[Python-Dev] Implementing PEP 382, Namespace Packages

Mon May 31 22:10:45 CEST 2010

On Mon, May 31, 2010 at 00:53, "Martin v. Löwis" <martin at v.loewis.de> wrote:
>> For finders, their search algorithm is changed in a couple of ways.
>> One is that modules are given priority over packages (is that
>> intentional, Martin, or just an oversight?).
>
> That's an oversight. Notice, however, that it's really not the case that
> currently directories have precedence over modules, either: if a directory
> is later on the __path__ than a module, it's still the module that gets
> imported. So the precedence takes place only when a module and a directory
> exist in the same directory.
>
> In any case, I have now fixed it.
>
>> Two, the package search
>> requires checking for a .pth file on top of an __init__.py.
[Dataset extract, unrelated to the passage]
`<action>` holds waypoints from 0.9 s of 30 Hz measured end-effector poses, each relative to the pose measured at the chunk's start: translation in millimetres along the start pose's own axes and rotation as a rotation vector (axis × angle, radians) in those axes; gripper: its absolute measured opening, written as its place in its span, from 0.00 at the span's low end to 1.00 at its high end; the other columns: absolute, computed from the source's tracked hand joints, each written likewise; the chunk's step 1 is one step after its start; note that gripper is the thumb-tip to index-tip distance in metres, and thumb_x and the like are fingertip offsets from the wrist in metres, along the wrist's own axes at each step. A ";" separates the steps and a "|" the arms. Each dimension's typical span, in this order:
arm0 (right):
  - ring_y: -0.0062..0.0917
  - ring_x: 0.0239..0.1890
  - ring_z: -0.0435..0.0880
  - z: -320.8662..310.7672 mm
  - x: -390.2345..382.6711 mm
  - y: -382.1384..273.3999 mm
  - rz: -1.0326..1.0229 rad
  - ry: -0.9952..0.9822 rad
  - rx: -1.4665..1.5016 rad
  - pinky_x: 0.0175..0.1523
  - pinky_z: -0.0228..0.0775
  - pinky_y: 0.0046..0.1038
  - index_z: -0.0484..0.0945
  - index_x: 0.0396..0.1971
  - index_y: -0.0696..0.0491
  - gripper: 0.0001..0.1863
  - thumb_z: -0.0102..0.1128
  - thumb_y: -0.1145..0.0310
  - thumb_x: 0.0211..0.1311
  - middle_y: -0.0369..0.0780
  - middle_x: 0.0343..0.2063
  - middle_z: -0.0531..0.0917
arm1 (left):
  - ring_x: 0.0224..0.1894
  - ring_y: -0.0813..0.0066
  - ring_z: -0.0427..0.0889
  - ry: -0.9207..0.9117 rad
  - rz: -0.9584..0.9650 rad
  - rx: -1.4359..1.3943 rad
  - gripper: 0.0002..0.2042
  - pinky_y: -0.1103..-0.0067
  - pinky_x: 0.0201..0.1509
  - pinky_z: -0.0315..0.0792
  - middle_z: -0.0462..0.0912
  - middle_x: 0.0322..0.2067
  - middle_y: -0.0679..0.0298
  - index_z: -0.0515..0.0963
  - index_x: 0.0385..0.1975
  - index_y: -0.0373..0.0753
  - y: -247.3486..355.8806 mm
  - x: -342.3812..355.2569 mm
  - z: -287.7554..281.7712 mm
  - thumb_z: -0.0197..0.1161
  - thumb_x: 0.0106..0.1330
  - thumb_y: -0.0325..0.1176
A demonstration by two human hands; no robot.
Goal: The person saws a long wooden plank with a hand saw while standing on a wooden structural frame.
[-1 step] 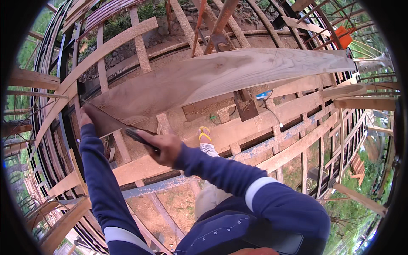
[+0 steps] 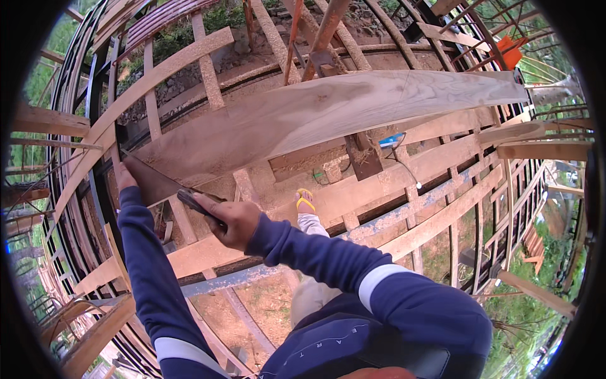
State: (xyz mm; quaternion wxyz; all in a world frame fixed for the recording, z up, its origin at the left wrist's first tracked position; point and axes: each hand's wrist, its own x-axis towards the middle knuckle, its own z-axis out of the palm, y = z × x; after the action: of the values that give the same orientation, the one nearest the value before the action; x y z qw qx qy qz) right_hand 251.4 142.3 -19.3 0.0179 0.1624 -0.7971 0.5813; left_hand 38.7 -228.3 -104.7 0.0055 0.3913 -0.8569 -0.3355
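A wide wooden plank (image 2: 297, 114) with dark grain streaks stretches across the view, its left end nearest me. My right hand (image 2: 235, 222) is closed round the black handle of a handsaw (image 2: 189, 201). The thin blade slants up and left from the handle, across the plank's left end. At that end, my left hand (image 2: 128, 175) grips the plank's edge beside the blade; its fingers are partly hidden. Below the plank, between my arms, lies the plank's darker corner (image 2: 153, 183), on the near side of the blade.
Sawdust-covered beams (image 2: 211, 82) cross beneath and beyond the plank, with gaps between them. A wooden block (image 2: 365, 161) sits under the plank. A blue object (image 2: 391, 141) with a cable lies near it. My sandalled foot (image 2: 305, 201) rests on a board. An orange item (image 2: 510, 52) hangs far right.
My right hand and the saw handle have shifted slightly left, toward the plank's end. My left hand and the plank stay nearly in place.
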 end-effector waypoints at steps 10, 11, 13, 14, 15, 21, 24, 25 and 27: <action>0.37 0.21 0.81 -52.5 -86.5 -5.9 -0.080 -0.059 -0.005 0.30 0.74 0.32 0.72 0.62 0.54 0.30 0.61 0.79 0.56 0.46 0.22 0.80 | 0.62 0.51 0.71 0.094 -0.034 0.164 0.45 0.68 0.67 0.61 0.76 0.54 0.40 0.73 0.57 0.26 -51.5 19.9 -20.7 0.37 0.67 0.70; 0.38 0.23 0.82 -31.6 -50.6 -3.9 -0.071 -0.021 -0.016 0.31 0.74 0.33 0.73 0.61 0.53 0.28 0.60 0.77 0.57 0.47 0.23 0.81 | 0.65 0.50 0.68 0.089 -0.074 0.181 0.47 0.68 0.69 0.59 0.74 0.56 0.39 0.73 0.57 0.26 -29.9 0.0 -12.7 0.35 0.66 0.71; 0.41 0.25 0.83 10.0 12.2 -10.4 -0.070 0.076 -0.061 0.32 0.74 0.35 0.73 0.61 0.52 0.26 0.59 0.74 0.61 0.51 0.27 0.82 | 0.69 0.48 0.63 0.077 -0.127 0.177 0.50 0.66 0.74 0.54 0.70 0.60 0.37 0.73 0.57 0.25 20.0 -38.5 1.9 0.32 0.64 0.74; 0.42 0.26 0.84 22.5 23.9 -17.2 -0.057 0.080 -0.057 0.32 0.74 0.36 0.73 0.61 0.51 0.25 0.59 0.72 0.62 0.53 0.29 0.82 | 0.69 0.47 0.64 0.044 -0.101 0.214 0.47 0.65 0.73 0.55 0.71 0.59 0.37 0.73 0.57 0.26 32.9 -55.4 -8.6 0.31 0.66 0.71; 0.41 0.27 0.85 25.8 24.3 -25.9 0.001 0.039 -0.046 0.33 0.75 0.34 0.74 0.61 0.49 0.24 0.58 0.72 0.64 0.53 0.32 0.83 | 0.69 0.47 0.64 0.030 -0.083 0.218 0.46 0.64 0.73 0.55 0.71 0.59 0.38 0.74 0.57 0.27 33.0 -62.5 -27.1 0.31 0.67 0.70; 0.39 0.54 0.82 -47.2 -121.3 -35.2 0.187 -0.167 0.010 0.59 0.72 0.36 0.66 0.61 0.70 0.25 0.44 0.72 0.69 0.57 0.52 0.80 | 0.65 0.44 0.69 0.107 -0.012 0.011 0.44 0.62 0.70 0.59 0.73 0.57 0.37 0.75 0.55 0.29 9.0 -93.9 -62.3 0.31 0.68 0.68; 0.33 0.50 0.83 -14.2 -84.9 -22.1 0.117 -0.078 0.083 0.57 0.72 0.32 0.68 0.61 0.67 0.24 0.47 0.70 0.70 0.54 0.50 0.82 | 0.65 0.43 0.69 0.183 -0.059 0.042 0.43 0.61 0.70 0.59 0.73 0.57 0.38 0.76 0.55 0.29 14.0 -97.8 -50.1 0.32 0.69 0.67; 0.30 0.49 0.84 3.3 -54.6 -18.5 0.123 -0.057 0.041 0.55 0.73 0.29 0.69 0.61 0.64 0.23 0.48 0.70 0.70 0.52 0.49 0.83 | 0.64 0.42 0.70 0.107 -0.111 0.030 0.42 0.60 0.70 0.60 0.74 0.57 0.38 0.76 0.55 0.30 30.1 -108.8 -52.6 0.33 0.69 0.67; 0.23 0.47 0.83 29.0 5.6 -37.6 0.144 -0.076 -0.063 0.52 0.73 0.24 0.73 0.60 0.59 0.22 0.51 0.69 0.69 0.49 0.46 0.84 | 0.64 0.43 0.70 0.089 -0.070 -0.005 0.42 0.60 0.70 0.60 0.74 0.57 0.38 0.77 0.55 0.31 30.5 -106.6 -49.0 0.33 0.69 0.67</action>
State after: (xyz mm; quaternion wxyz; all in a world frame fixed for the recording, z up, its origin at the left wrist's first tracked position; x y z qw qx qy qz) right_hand 261.2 103.8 7.2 -0.0491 0.1260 -0.8248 0.5490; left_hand 105.6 -170.1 -22.0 0.0328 0.4358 -0.8407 -0.3197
This will
>> change finders that could before simply do an existence check on an
>> __init__ "file"
>
> You are reading something into the PEP that isn't there yet. PEP 302
> currently isn't considered, and the question of this discussion is precisely
> how the loaders API should be changed.
>
>> (or whatever the storage back-end happened to be) and
>> make it into a list-and-search which one would hope wasn't costly, but
>> in same cases might be if the paths to files is not stored in a
>> hierarchical fashion (e.g. zip files list entire files paths in their
>> TOC or a sqlite3 DB which uses a path for keys will have to list
>> **all** keys, sort them to just the relevant directory, and then look
>> for .pth or some such approach).
>
> First, I think it's up to the specific loader mechanism whether
> PEP 382 should be supported at all. It should be possible to implement
> it if desired, but if it's not feasible (e.g. for URL loaders), pth
> files just may not get considered. The loader may well provide a
> different mechanism to support namespace packages.
>
>> Are we worried about possible
>>
>> performance implications of this search?
>
> For the specific case of zip files, I'm not. I don't think performance will
> suffer at all.
>
>> And then the search for the __init__.py begins on the newly modified
>> __path__, which I assume ends with the first __init__ found on
>> __path__, but if no file is found it's okay and essentially an empty
>> module with just module-specific attributes is used?
>
> Correct.
>
>> In other words,
>> can a .pth file replace an __init__ file in delineating a package?
>
> That's what it means by '''a directory is considered a package if it either
> contains a file named __init__.py, or a file whose name ends with ".pth".'''
>
>> Or
>> is it purely additive? I assume the latter for compatibility reasons,
>> but the PEP says "a directory is considered a package if it **either**
>> contains a file named __init__.py, **or** a file whose name ends with
>> ".pth"" (emphasis mine).
>
> Why do you think this causes an incompatibility?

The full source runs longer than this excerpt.